Tushy was founded a year later, promising, as Agrawal variously calls it, “the
Model T of bidets” and “an iPhone next to your toilet.” It sits atop your
existing john, a sleek control panel to the right and a nozzle hanging at the
back of the bowl, just outside the average pooping radius.
Four years later, Tushy
remains a small company. Though it’s profitable, it only has 11 employees, and
bidets remain mostly ignored in American society. That’s due in part, Agrawal
believes, to masculine insecurity. “There’s something going into my butt!” she
cries, reading the mind of the straight American male. “No, it’s not going into
your butt. It’s a precise shower onto your butt.”
I’ve had a Tushy for nine
months now. Like Agrawal, I’m a bad pooper, plagued by chronic, undiagnosable
gut trauma. (Genetics, maybe. I have uncles with diverticulosis and cousins who
poop Agrawal amounts. “It runs,” as my mother once joked, “in the family.”)
Nothing really helped, not elimination diets or testing or supplements or teas
or acupuncture or squatting. Until my Tushy. When Agrawal says it changed her
life, I don’t hear overstatement; I hear freedom.

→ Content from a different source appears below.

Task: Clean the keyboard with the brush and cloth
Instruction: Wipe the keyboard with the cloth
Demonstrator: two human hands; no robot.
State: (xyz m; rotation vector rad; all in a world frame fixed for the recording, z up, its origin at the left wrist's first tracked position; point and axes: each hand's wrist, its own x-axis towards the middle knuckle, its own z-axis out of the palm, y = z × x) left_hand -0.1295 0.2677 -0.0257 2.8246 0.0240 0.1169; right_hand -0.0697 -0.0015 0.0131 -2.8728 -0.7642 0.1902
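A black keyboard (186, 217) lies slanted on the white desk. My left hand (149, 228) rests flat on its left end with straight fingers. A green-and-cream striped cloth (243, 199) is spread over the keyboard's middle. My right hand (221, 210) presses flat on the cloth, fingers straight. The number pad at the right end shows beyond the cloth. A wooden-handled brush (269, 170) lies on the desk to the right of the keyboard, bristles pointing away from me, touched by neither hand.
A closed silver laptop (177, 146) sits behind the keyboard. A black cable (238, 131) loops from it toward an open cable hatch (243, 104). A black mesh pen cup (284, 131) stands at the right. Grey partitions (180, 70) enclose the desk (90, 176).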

It’s a cost-unprohibitive $69
for the standard model and $99 if you want an extra hookup for hot water, which
isn’t necessary. I, who don’t know a lug wrench from a spare tire, installed
the device myself. No electrical outlet required, just some redirecting of
pumps. The first time I tested the pressure knob, a stream of water slammed
into my wall. I squealed. These days, that only happens if the water gets too
hot (see: unnecessary) and I leap up—a small risk for the daily reward of 0.0
grams of residual stool on my perianal surface. My stomach still hurts
sometimes, but I no longer dread my mornings. Instead, I make a cup of coffee,
sip until the pangs are unbearable, and then I fire away. My useless
gastroenterologist tells me this is perfectly healthy behavior. She says many
of her patients, who also swear by bidets, pre-caffeinate the same way. “The
end,” as my brother once joked, “justifies the beans.”
Re: Agrawal’s assurances to
straight men that nothing goes up their butts, a concern shared by a not
insignificant number of American women, I’ll say this: That’s not always true.
I’ve perfected a technique whereby, a couple times a week, while the stream of
water is showering my nethers, I begin sucking some of it up, more and more,
storing it in the rectum, a kind of reverse bong hit for my anal lung, until
there’s enough in there to forcibly exhale in a waterfall of health and
gratitude. The asshole can hold many secrets: suppositories, butt plugs,
balloons full of heroin. Mine contains absolutely, positively nothing—a secret
I’m comfortable sharing today.
Bidets will reach America.
Agrawal predicts, with the self-serving fervor of a toiletry-space disruptor,
that every home will have one in the next five to 10 years. For all that is
holey, I hope she’s right. “Gay is in,” she says, by way of supporting
evidence. “All of my heterosexual guy friends are fluid now. The gender
nonconformity thing is helping products that have a weird sexual bias.” From
the comfort of your toilet, you too can be a revolutionary.